Ask HN: Why do Amazon gift cards sell for more than face value? - DavidSJ
http://cgi.ebay.com/Amazon-com-75-Gift-Card-Certificate-Free-Ship-Amazon_W0QQitemZ190281526272QQcmdZViewItemQQptZUS_Gift_Certificates?hash=item190281526272&_trksid=p3286.c0.m14&_trkparms=72%3A1205%7C66%3A2%7C65%3A12%7C39%3A1%7C240%3A1318%7C301%3A1%7C293%3A1%7C294%3A50
======
alaskamiller
In high school I used to sell this kind of stuff on eBay. Some of the reasons
people buy cards/certs online:

1\. Foreigners. People in Europe want to buy products off US Amazon but don't
want to deal with credit card or banking currency conversion fees or the
address verification.

2\. Lack of credit cards. Kids or something can use checking-backed PayPal but
not credit cards.

3\. Leveraging promotions. Microsoft cashback for buyers (10-30% discount on
Buy It Now prices) was pretty popular and it completely fucked up eBay economy
for awhile so thank god they stopped it.

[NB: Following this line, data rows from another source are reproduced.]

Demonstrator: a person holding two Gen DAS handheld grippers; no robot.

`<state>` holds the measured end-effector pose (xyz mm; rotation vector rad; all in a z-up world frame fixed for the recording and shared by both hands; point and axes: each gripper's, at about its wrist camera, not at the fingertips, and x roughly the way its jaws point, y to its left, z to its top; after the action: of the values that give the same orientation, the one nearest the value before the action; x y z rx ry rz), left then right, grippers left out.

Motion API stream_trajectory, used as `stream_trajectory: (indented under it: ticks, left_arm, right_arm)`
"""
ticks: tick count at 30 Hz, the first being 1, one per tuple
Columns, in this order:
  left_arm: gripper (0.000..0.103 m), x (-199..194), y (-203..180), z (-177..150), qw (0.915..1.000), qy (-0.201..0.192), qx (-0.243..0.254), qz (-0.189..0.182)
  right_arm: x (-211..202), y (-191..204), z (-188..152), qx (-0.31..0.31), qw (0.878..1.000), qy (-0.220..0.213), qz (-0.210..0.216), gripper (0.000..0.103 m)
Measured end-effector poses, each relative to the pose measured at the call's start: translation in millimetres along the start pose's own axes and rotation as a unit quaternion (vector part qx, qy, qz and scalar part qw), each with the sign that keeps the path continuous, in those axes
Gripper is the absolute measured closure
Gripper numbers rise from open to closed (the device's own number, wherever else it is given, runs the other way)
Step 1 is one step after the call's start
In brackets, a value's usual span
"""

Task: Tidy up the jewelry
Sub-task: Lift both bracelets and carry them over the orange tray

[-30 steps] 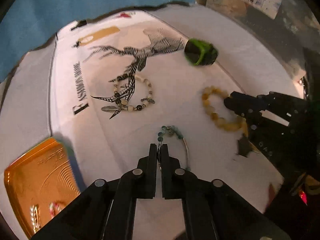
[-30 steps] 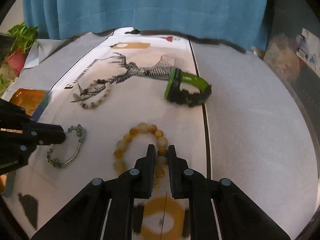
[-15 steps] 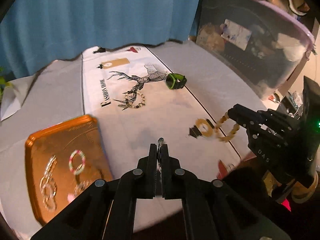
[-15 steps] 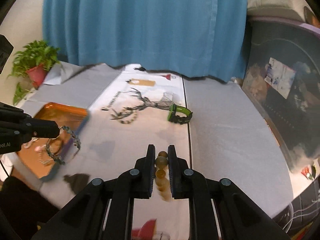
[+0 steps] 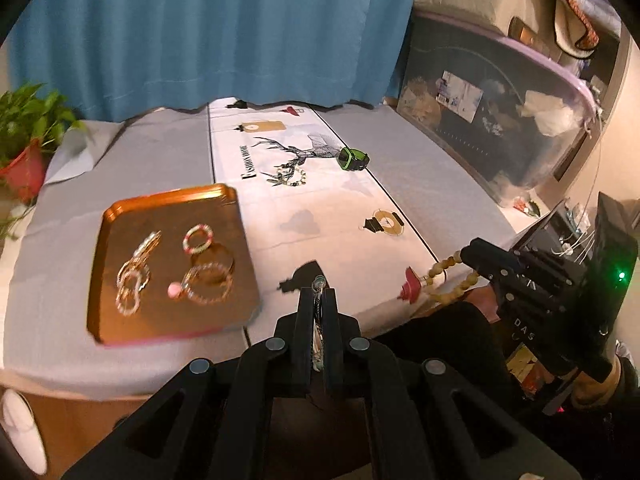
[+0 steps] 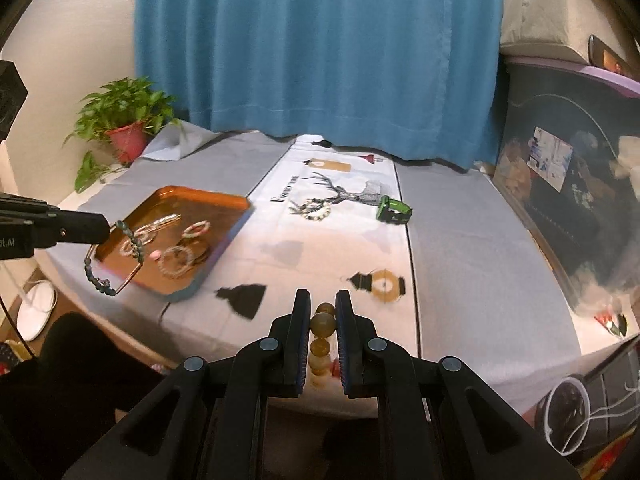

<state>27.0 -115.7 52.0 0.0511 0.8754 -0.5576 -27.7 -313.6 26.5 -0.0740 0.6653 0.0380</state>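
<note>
Here the left hand-held gripper (image 5: pixel 319 294) is clenched on a thin green-beaded bracelet (image 6: pixel 105 256), lifted off the desk (image 5: pixel 160 152) near the orange tray (image 5: pixel 105 300). The right hand-held gripper (image 6: pixel 322 300) grips an amber bead bracelet (image 6: pixel 323 325), also aloft. The cloth's print reads "FASHION HOUSE" (image 5: pixel 247 164); the right gripper's body shows "DAS" (image 5: pixel 523 329).

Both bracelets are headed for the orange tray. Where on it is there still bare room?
The tray's far strip and right edge are bare; its middle and left are crowded with rings and bracelets.
</note>
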Motion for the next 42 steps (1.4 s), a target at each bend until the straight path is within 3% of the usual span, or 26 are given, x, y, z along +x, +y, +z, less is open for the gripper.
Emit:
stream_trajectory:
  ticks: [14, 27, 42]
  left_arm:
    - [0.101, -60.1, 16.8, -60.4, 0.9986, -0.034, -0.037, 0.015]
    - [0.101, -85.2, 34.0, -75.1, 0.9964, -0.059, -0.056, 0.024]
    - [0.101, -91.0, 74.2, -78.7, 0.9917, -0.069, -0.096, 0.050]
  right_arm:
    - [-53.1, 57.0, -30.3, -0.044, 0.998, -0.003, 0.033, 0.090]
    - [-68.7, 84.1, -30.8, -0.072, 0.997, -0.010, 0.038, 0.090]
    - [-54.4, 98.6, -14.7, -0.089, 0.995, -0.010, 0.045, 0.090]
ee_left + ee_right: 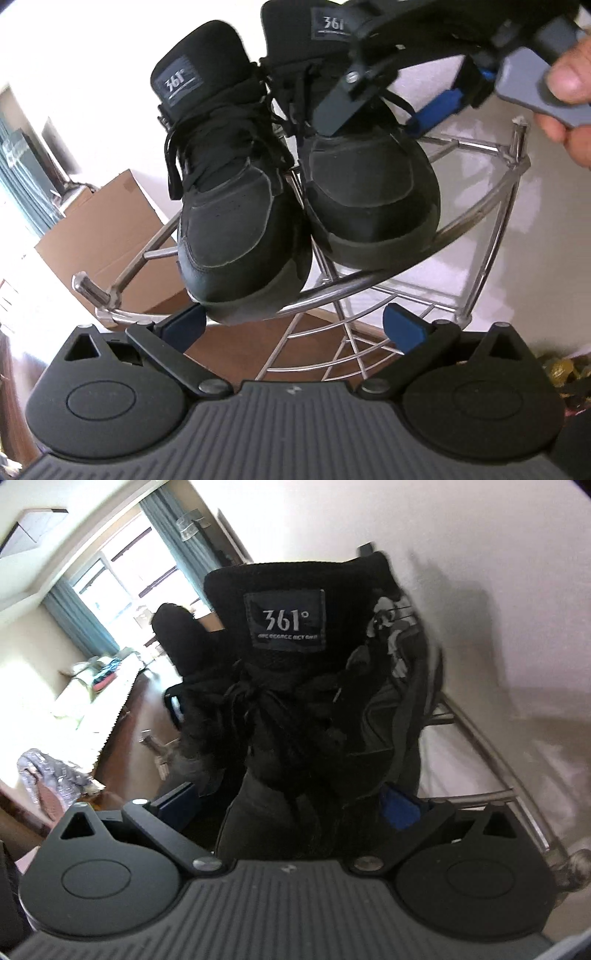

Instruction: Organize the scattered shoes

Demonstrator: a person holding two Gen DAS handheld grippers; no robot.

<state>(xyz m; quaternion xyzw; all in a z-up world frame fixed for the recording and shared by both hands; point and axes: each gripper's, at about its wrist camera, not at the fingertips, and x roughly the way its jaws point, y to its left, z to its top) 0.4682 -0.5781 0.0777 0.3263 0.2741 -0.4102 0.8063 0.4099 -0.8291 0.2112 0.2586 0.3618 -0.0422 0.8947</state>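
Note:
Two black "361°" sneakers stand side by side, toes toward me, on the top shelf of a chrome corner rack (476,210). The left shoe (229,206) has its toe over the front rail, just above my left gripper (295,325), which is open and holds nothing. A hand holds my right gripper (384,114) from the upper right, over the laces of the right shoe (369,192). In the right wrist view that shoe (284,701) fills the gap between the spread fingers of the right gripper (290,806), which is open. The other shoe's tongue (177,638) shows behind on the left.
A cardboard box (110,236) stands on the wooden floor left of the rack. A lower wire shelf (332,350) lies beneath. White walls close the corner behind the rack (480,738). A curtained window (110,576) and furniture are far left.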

People also often get PayPal or eBay
or credit card promotional coupons.

4\. People are just stupid. This tends to apply to eBayers.

5\. Fencing credit cards. Somewhat rare nowadays.

People also buy physical Staples and OfficeMax because they're percentage-
based.

This is actually really shitty business for the seller since eBay/PayPal takes
about 25% with their fees.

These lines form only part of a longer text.